* [THE PROBLEM]: Write out the whole listing below exactly, skipping each picture.

* [RECORDED INFORMATION]:

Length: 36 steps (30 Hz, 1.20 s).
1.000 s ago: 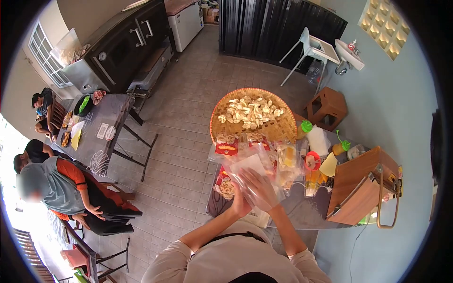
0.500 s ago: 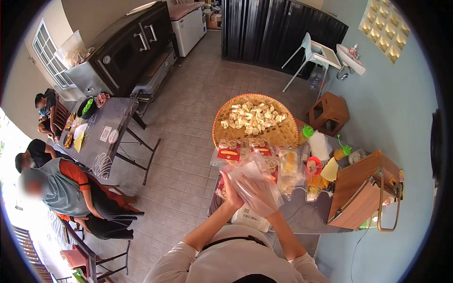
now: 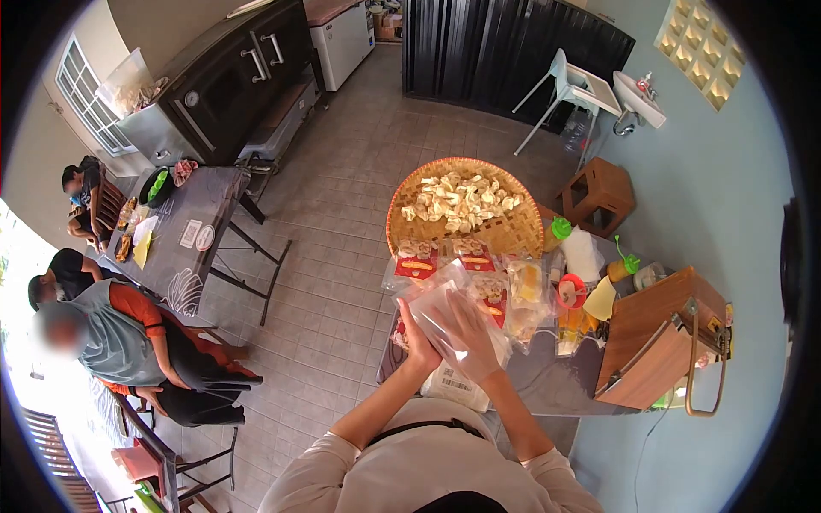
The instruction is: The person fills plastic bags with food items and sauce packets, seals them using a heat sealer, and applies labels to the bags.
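A clear plastic bag [image 3: 441, 301] is held between my two hands over the front of the table. My left hand [image 3: 417, 344] presses along its left side, fingers pointing up and away from me. Against the bag's right side lies my right hand [image 3: 469, 340], fingers extended and shiny film covering much of it. Just beyond are flat packets with red labels [image 3: 416, 260]. A white package with printed marks [image 3: 453, 381] lies under my wrists. Behind the packets, a round woven tray [image 3: 505, 239] carries pale, folded dumpling-like pieces [image 3: 462, 203].
Right of the bag are packs with yellow contents [image 3: 528, 286], a red-rimmed container [image 3: 569, 293], green-capped bottles [image 3: 560, 229] and a wooden box with a metal handle [image 3: 650, 342]. A brown stool [image 3: 596, 195] stands behind. At left, people [image 3: 128, 333] are beside another table [image 3: 184, 265].
The bag has tilted between my hands and now catches more light on its right side. My right hand has shifted slightly with it.
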Each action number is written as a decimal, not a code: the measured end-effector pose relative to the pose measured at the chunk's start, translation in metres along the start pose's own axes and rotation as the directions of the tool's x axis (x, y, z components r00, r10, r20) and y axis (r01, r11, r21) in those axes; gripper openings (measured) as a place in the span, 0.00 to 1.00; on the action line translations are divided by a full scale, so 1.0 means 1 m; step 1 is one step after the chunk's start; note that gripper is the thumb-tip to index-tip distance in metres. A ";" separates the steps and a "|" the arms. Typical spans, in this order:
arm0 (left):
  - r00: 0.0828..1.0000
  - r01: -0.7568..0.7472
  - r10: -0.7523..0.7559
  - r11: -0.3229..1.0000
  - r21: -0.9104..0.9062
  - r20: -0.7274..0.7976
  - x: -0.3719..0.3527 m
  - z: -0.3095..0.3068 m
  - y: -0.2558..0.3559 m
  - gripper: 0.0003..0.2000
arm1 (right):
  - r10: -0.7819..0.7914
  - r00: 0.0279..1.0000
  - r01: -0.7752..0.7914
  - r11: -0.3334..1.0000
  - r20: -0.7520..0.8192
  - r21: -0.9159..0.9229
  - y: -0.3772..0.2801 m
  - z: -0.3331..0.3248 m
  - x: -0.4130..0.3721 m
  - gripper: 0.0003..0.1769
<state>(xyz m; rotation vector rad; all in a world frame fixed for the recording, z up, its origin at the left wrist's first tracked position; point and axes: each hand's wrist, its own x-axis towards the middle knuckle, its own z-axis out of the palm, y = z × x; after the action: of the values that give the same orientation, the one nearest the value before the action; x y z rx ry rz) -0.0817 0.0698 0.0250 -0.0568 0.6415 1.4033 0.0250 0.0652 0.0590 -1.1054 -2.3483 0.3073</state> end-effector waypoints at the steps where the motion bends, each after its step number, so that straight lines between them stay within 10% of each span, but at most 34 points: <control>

* [EXPECTED ANSWER]:
Length: 36 steps (30 Hz, 1.20 s).
1.000 s ago: 
0.500 s ago: 
now: 
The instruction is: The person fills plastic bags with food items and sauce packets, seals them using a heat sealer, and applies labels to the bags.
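A clear plastic bag [image 3: 441, 301] is held between my two hands over the front of the table. My left hand [image 3: 417, 344] presses along its left side, fingers pointing up and away from me. Against the bag's right side lies my right hand [image 3: 469, 340], fingers extended and shiny film covering much of it. Just beyond are flat packets with red labels [image 3: 416, 260]. A white package with printed marks [image 3: 453, 381] lies under my wrists. Behind the packets, a round woven tray [image 3: 505, 239] carries pale, folded dumpling-like pieces [image 3: 462, 203].
Right of the bag are packs with yellow contents [image 3: 528, 286], a red-rimmed container [image 3: 569, 293], green-capped bottles [image 3: 560, 229] and a wooden box with a metal handle [image 3: 650, 342]. A brown stool [image 3: 596, 195] stands behind. At left, people [image 3: 128, 333] are beside another table [image 3: 184, 265].
The bag has tilted between my hands and now catches more light on its right side. My right hand has shifted slightly with it.
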Each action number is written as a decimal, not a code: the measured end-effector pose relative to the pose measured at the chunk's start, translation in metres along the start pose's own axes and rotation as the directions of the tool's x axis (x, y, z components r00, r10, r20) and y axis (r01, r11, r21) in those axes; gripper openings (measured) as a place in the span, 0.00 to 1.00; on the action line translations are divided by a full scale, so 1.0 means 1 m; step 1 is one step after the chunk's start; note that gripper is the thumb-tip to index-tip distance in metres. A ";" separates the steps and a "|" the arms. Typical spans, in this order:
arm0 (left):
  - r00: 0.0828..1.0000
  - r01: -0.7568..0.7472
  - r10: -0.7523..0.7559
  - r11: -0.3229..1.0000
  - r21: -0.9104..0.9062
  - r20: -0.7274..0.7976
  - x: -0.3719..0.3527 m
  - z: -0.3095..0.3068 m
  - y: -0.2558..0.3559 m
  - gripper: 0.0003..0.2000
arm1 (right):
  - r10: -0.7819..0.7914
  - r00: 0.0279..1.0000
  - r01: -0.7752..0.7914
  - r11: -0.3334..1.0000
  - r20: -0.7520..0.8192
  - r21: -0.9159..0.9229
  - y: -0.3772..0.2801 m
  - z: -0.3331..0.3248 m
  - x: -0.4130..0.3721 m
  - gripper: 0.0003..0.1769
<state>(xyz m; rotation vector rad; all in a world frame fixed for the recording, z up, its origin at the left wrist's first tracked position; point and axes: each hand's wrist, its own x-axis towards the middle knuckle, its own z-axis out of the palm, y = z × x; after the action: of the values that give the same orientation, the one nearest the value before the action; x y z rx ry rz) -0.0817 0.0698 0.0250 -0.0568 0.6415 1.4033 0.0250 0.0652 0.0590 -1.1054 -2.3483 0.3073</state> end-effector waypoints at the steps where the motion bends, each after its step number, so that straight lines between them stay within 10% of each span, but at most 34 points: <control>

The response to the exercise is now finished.